В связи с 200-летним юбилеем Александровского университета властям было подано специальное ходатайство о профессорской кафедре, и в этом случае имелся в виду уже конкретно Элиас Лён­нрот, достойный ее занять. В последующие годы такая идея выдви­галась все настойчивее, друзья убеждали самого Лённрота быть го­товым занять кафедру и не принимать иных решений о смене вра­чебной профессии. Но власти отнюдь не торопились, и неопреде­ленность создавала для Лённрота большие неудобства. В феврале 1843 г. Ф. Ю. Раббе писал ему, чтобы он все-таки не спешил с поды­скиванием места священника или лицейского преподавателя, — ра­но или поздно университетская кафедра финского языка все равно будет создана, и, как писал Раббе, «ты имеешь на нее бесспорное право».

Дело, однако, не на шутку затягивалось, и не только из-за петер­бургской, но и финляндской бюрократии, которая тоже не была за­интересована в развитии финской национальной культуры. Уже на начальном этапе, когда вопрос о профессуре был поставлен на голо­сование в университетской консистории (ученом совете), большин­ство ее членов проголосовало против. Можно понять реакцию Лён­нрота — ведь это касалось не только его лично, но и самого дела, ко­торому он себя посвятил. В письме от 12 мая 1843 г. он писал докто­ру Раббе: «Вся эта канитель с профессурой была сущей чепухой и по­тому позорно провалилась, как ты сообщаешь в своем письме.
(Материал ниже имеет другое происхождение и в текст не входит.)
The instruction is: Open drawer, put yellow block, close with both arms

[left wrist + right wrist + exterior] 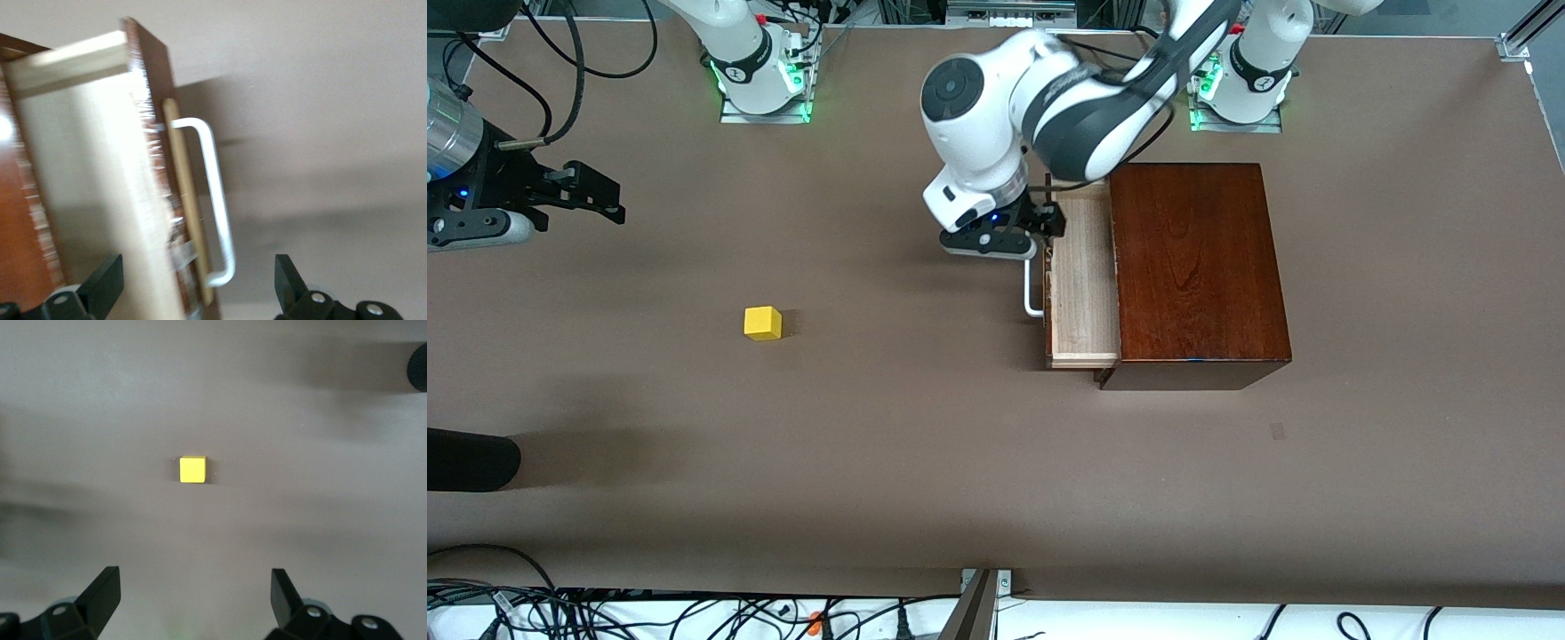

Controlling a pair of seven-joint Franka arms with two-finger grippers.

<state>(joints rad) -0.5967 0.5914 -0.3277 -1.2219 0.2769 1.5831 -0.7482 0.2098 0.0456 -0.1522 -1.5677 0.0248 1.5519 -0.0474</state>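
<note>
while the drawer stands partly pulled out of its box, this is how things lie:
drawer: (1083, 284) pale wooden tray sticking out of the dark wooden box (1196, 271) toward the right arm's end of the table; nothing lies in the part i can see.
handle: (1032, 289) white bar on the drawer front, also seen close in my left wrist view (217, 207).
yellow block: (762, 323) alone on the brown table (925, 462), well apart from the drawer, toward the right arm's end.
my left gripper: (1042, 233) down at the handle's end that is farther from the front camera; fingers (100, 283) spread wide on either side of the drawer front, gripping nothing.
my right gripper: (591, 197) up over bare table near the right arm's end; fingers (103, 593) wide apart and empty, with the block (192, 469) on the table below.
</note>
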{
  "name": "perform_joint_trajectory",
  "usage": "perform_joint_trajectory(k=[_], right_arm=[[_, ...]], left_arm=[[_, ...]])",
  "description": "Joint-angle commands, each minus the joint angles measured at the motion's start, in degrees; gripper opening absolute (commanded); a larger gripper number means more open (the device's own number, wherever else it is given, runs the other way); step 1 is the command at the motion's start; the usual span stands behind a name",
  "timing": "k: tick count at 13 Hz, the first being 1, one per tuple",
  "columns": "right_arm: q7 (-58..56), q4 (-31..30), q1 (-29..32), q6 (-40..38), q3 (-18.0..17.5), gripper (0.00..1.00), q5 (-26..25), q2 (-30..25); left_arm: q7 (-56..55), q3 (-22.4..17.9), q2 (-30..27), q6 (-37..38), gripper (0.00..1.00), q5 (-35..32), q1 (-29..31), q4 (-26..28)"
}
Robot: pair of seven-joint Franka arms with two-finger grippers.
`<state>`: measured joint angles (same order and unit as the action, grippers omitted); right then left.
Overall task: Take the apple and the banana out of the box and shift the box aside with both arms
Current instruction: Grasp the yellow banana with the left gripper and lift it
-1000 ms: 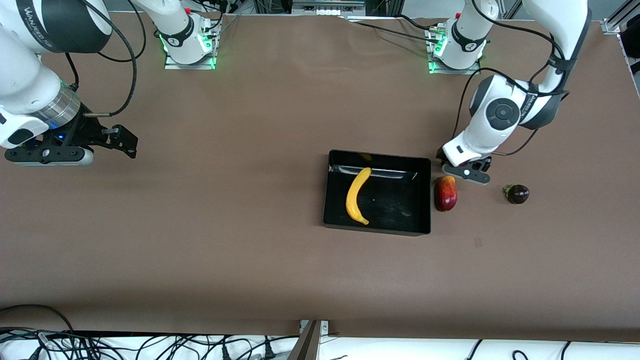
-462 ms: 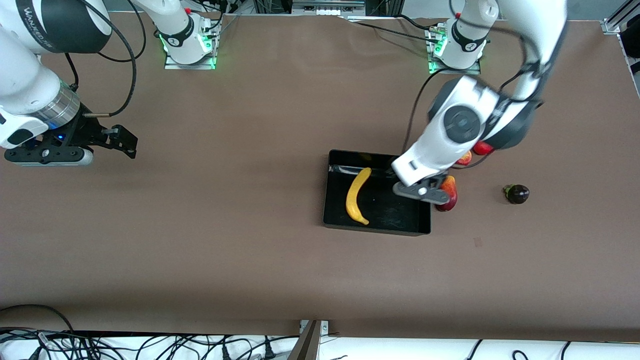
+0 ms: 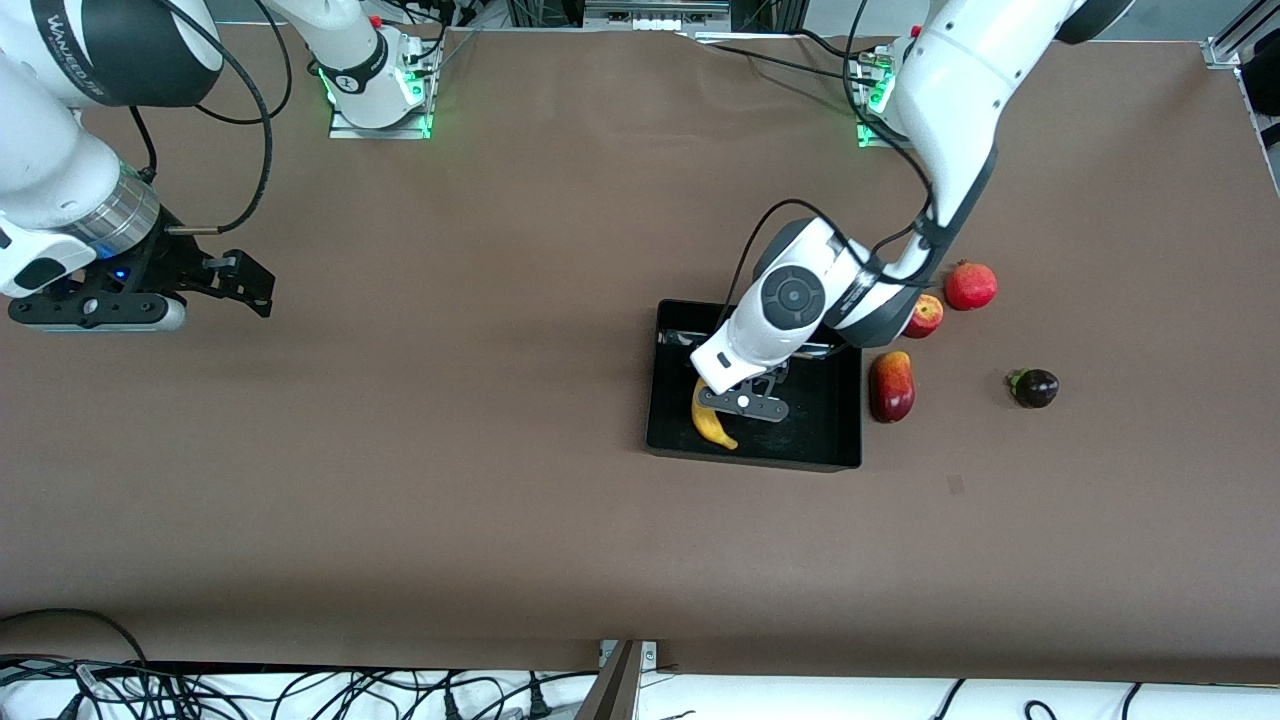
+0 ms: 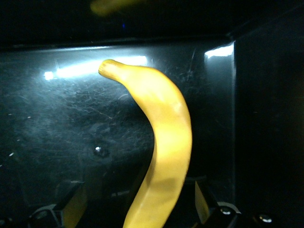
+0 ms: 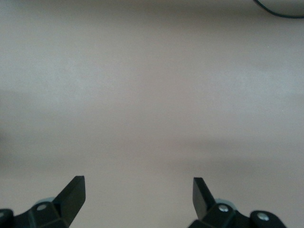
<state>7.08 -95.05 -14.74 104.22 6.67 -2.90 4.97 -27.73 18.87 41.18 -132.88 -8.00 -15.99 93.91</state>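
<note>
The yellow banana [image 3: 712, 424] lies in the black box [image 3: 822, 412], mostly covered by my left arm. My left gripper [image 3: 741, 404] is low in the box, open, with one finger on each side of the banana [image 4: 164, 142] and a gap at each side. The box floor [image 4: 61, 123] and its glossy wall show around it. The small red apple [image 3: 925, 316] with yellowish streaks lies on the table outside the box, toward the left arm's end. My right gripper [image 3: 250, 283] waits open and empty [image 5: 137, 184] over bare table at the right arm's end.
An oblong red fruit [image 3: 891, 387] lies right beside the box wall. A round red fruit [image 3: 970, 285] lies next to the apple. A small dark purple fruit [image 3: 1035, 388] lies farther toward the left arm's end.
My left arm has swung from beside the oblong red fruit across the box wall to the banana. The apple and the round red fruit came into view. The right arm has not moved.
</note>
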Motion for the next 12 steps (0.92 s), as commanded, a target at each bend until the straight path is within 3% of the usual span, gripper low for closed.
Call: perform_joint_trajectory(k=[1,5,7,8,9,12], right_arm=[[0.65,0.83,0.67,-0.16,-0.61,1.0,-0.08,0.22],[0.65,0.83,0.59,-0.16,-0.61,1.0,-0.08,0.22],[0.65,0.83,0.59,-0.16,-0.61,1.0,-0.08,0.22],[0.65,0.83,0.59,-0.16,-0.61,1.0,-0.08,0.3],[0.65,0.83,0.59,-0.16,-0.61,1.0,-0.08,0.22],[0.65,0.83,0.59,-0.16,-0.7,1.0,-0.08,0.22]], left_arm=[[-2.94,-0.5,0.83,-3.59,1.0,-2.11,-1.15,0.91],[-3.21,-0.59,1.44,-7.49,1.0,-2.11,-0.89,3.65],[-3.21,-0.67,1.36,-6.96,0.33,-2.11,-0.54,3.65],[-3.21,-0.67,1.18,-6.78,0.08,-2.11,-0.27,3.65],[-3.3,-0.67,1.0,-6.78,0.0,-2.11,-0.27,3.56],[-2.69,-0.67,-0.92,-6.43,0.0,-2.11,1.56,2.86]])
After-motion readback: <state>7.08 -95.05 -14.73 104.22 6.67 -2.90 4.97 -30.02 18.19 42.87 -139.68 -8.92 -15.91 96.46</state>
Уж, верно, финскому языку и в самом деле лучше остаться пока в поло­жении гонимого, вызывающего сочувствие и жалость, чем быть вдруг возвышенным в свои права и утвержденным в своем достоинстве. Ведь в этом мире со многим происходило точно так же — даже с хри­стианством. Лишения по меньшей мере закаляют и питают надежду, а богатство развращает и вселяет страх».

Когда Лённроту был предоставлен в 1844 г. пятилетний отпуск для экспедиционных и составительско-филологических работ, вновь возник вопрос о том, что настоящее его место было в университете. Об этом писал Снельман в «Сайме» (его самого тоже упорно не допу­скали к университетской кафедре). Такого же мнения был Кастрен. Между прочим, по мере его научно-исследовательских успехов он тоже стал считаться одним из возможных кандидатов на профессор­скую должность. Но сам Кастрен имел в виду прежде всего Лённро­та, когда писал доктору Раббе в 1847 г.: «Будет вечным позором для Финляндии, если этому человеку так и позволят закончить свою жизнь отставным окружным врачом. Лично я скорее предпочту быть нищим торпарем, чем соглашусь занять кафедру, по праву принадле­жащую Лённроту».